Seeing people nodding, I went on, “Those who suffer from PTSD often come to therapists, certain that they will never get better. The vivid, horrific images and the intensely painful feelings they flash back to are so intrusive and debilitating that people despair. ‘Help me get rid
of these memories,’ someone might entreat me. ‘I don’t want to ever think about it again!’
Luckily, I can tell them that, though PTSD traumas are rarely completely forgotten, they can be integrated into our life stories so we don’t freak out each time we remember them. By reaching for compassionate understanding whenever a traumatic memory surfaces, slowly but surely, our brains and bodies will naturally integrate even the most horrible experiences into coherent parts of our personal life myths.”

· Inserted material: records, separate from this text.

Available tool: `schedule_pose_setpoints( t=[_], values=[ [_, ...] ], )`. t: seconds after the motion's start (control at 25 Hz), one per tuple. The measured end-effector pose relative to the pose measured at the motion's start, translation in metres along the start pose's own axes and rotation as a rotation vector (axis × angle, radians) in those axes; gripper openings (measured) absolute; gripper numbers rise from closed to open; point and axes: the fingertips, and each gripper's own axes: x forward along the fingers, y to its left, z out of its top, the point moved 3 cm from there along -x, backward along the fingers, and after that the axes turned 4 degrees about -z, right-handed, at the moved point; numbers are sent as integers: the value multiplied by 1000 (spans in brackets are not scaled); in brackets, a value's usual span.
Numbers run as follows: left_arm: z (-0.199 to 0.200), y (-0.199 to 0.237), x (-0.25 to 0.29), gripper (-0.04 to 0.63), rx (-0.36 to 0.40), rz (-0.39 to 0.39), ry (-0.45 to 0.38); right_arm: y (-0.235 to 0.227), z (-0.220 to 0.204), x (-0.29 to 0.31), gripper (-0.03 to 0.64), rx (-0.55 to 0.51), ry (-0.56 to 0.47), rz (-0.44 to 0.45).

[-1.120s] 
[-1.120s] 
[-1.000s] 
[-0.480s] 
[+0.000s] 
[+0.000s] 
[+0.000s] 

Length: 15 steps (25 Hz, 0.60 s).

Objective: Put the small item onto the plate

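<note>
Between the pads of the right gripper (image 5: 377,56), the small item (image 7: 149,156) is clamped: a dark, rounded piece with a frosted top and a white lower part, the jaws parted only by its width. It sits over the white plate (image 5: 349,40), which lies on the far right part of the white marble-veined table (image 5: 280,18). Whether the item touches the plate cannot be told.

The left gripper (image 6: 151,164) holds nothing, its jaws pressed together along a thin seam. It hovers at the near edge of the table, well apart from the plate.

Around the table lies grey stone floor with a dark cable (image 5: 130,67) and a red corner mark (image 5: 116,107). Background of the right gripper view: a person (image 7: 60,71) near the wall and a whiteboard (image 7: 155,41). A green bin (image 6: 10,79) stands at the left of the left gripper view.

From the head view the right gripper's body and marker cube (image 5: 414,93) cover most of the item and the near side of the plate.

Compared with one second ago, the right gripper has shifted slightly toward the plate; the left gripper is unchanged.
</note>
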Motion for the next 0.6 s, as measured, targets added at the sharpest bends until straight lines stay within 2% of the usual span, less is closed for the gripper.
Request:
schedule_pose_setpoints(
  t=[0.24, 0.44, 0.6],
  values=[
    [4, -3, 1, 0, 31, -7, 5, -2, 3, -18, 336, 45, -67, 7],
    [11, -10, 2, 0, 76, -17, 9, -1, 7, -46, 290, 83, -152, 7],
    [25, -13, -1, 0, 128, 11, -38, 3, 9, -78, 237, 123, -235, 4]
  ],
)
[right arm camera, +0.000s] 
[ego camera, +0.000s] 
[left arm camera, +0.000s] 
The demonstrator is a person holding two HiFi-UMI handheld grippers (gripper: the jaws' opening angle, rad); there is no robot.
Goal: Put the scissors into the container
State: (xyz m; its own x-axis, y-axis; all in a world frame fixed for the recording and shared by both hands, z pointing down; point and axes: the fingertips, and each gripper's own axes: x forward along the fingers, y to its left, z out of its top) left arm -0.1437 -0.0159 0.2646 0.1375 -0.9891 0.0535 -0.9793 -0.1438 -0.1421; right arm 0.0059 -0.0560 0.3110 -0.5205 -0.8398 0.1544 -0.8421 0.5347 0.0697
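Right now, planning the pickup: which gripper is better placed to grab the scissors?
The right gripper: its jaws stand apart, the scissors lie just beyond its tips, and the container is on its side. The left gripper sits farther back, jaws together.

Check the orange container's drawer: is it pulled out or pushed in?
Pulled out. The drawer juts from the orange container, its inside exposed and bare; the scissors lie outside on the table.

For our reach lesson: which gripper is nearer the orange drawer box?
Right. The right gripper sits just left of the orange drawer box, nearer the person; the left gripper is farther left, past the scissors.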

Walking a little closer to the group, I added, “If we reach for compassion each time the memory surfaces, and relax and let our nervous systems take over, they’ll do the integrative work for us—all we need do is let it happen.”
Suddenly, I had one of those light-bulb moments, and stepped back to catch my breath.
“Of course!” I thought, “Compassion is like a key ingredient in a complicated dish, only you can’t add too much. Regularly adding compassion to our memories is the perfect recipe for integrating not only trauma, but our whole past, present, and future!”
I quickly turned toward the audience and said,
“Add compassion and let it happen. It’s the perfect recipe! No matter how nasty, bitter, intrusive, disgusting, infuriating, or terrifying a memory is, all we have to do is keep adding compassion when it shows up. Eventually it will taste just fine.”
Okay, so there was a lot of laughter at that point. It’s easier to learn and be open to new concepts if you’re relaxed and having a good time. In some ways the notion of making traumatic memories taste fine is a pretty out-there concept. But many people were also nodding their heads and smiling in understanding.
What all this means is that healing past traumas, even of events or experiences that have been excruciatingly difficult or painful, doesn’t have to be complex or confusing—or even a big deal. As Buddhism has taught for thousands of years, loving kindness, based in compassionate understanding of others and ourselves, is what activates healing and spiritual development.
Add compassion and let it happen—the perfect healing recipe.